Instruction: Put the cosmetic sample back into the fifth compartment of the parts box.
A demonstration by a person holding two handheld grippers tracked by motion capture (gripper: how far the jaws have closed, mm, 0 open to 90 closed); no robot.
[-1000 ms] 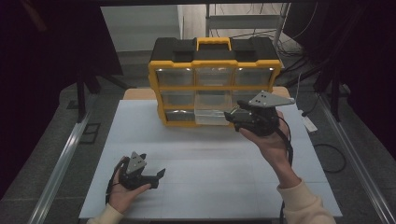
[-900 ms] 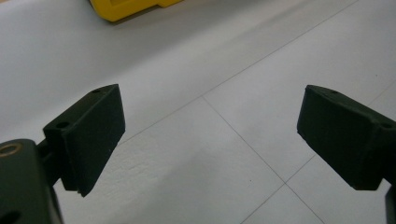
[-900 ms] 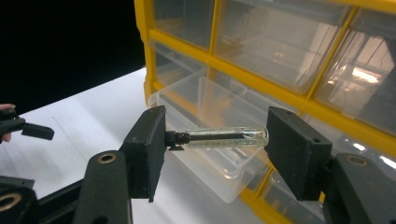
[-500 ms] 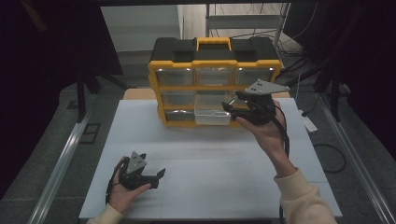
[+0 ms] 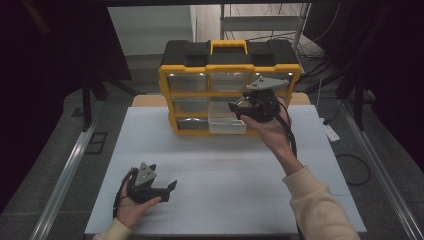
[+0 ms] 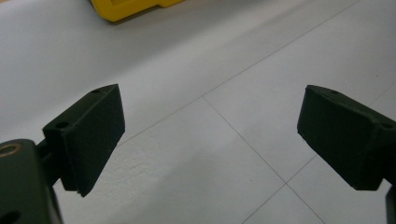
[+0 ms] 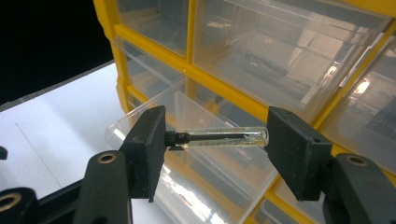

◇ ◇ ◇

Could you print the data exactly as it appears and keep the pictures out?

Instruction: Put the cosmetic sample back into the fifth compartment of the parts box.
A demonstration by a person holding two handheld grippers tracked by motion capture (gripper: how far the jaws have closed, mm, 0 open to 90 closed); no robot.
[-1000 ms] 
[-900 ms] 
[-900 ms] 
[-500 ms] 
[+0 ms] 
[+0 ms] 
[+0 ms] 

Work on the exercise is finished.